## PROMPT
Go through the listing and copy each line with the string "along".

● ● ●

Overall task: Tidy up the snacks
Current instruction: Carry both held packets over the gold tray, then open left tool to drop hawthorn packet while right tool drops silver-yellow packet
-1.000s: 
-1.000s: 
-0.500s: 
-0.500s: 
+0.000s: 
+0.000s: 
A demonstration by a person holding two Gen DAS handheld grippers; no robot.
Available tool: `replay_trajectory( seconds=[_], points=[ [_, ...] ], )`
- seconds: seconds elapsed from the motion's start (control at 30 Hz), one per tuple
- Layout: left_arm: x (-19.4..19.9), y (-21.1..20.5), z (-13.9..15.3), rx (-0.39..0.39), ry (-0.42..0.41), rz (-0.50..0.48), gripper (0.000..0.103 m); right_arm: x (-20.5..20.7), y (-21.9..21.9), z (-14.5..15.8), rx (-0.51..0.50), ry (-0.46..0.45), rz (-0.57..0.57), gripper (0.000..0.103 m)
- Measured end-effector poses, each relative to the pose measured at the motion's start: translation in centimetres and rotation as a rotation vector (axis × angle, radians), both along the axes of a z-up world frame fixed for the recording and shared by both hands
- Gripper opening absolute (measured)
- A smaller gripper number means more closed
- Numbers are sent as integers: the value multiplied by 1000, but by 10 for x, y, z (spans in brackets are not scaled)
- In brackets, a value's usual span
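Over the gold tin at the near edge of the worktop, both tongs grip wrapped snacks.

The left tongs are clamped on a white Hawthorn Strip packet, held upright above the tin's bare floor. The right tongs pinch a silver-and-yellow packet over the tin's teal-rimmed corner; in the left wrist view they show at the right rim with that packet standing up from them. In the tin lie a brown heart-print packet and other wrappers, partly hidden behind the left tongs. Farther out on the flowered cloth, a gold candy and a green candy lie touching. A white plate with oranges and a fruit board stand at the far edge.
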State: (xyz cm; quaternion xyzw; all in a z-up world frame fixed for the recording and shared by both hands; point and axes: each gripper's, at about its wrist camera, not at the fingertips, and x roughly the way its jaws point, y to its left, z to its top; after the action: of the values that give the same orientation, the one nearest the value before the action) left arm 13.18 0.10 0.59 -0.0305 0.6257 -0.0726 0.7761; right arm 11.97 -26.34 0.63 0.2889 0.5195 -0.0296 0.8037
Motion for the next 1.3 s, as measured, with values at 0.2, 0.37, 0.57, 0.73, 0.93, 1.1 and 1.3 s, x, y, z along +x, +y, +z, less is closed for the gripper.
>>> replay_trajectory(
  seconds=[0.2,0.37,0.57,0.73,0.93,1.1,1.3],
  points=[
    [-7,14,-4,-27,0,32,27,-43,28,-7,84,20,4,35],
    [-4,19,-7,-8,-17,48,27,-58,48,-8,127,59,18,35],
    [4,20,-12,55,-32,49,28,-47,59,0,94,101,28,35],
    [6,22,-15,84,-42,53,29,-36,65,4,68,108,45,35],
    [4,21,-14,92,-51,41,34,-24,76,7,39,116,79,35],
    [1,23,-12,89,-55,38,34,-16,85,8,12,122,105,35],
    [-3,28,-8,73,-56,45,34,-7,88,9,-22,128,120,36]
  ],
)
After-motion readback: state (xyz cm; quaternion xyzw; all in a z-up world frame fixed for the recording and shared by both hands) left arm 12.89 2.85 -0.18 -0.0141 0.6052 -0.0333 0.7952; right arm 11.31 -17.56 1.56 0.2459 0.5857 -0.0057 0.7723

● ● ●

## TASK ANSWER
- Measured end-effector poses, each relative to the pose measured at the motion's start: translation in centimetres and rotation as a rotation vector (axis × angle, radians), both along the axes of a z-up world frame fixed for the recording and shared by both hands
Motion for the next 1.3 s, as measured, with values at 0.2, 0.37, 0.57, 0.73, 0.93, 1.1 and 1.3 s, x, y, z along +x, +y, +z, less is closed for the gripper.

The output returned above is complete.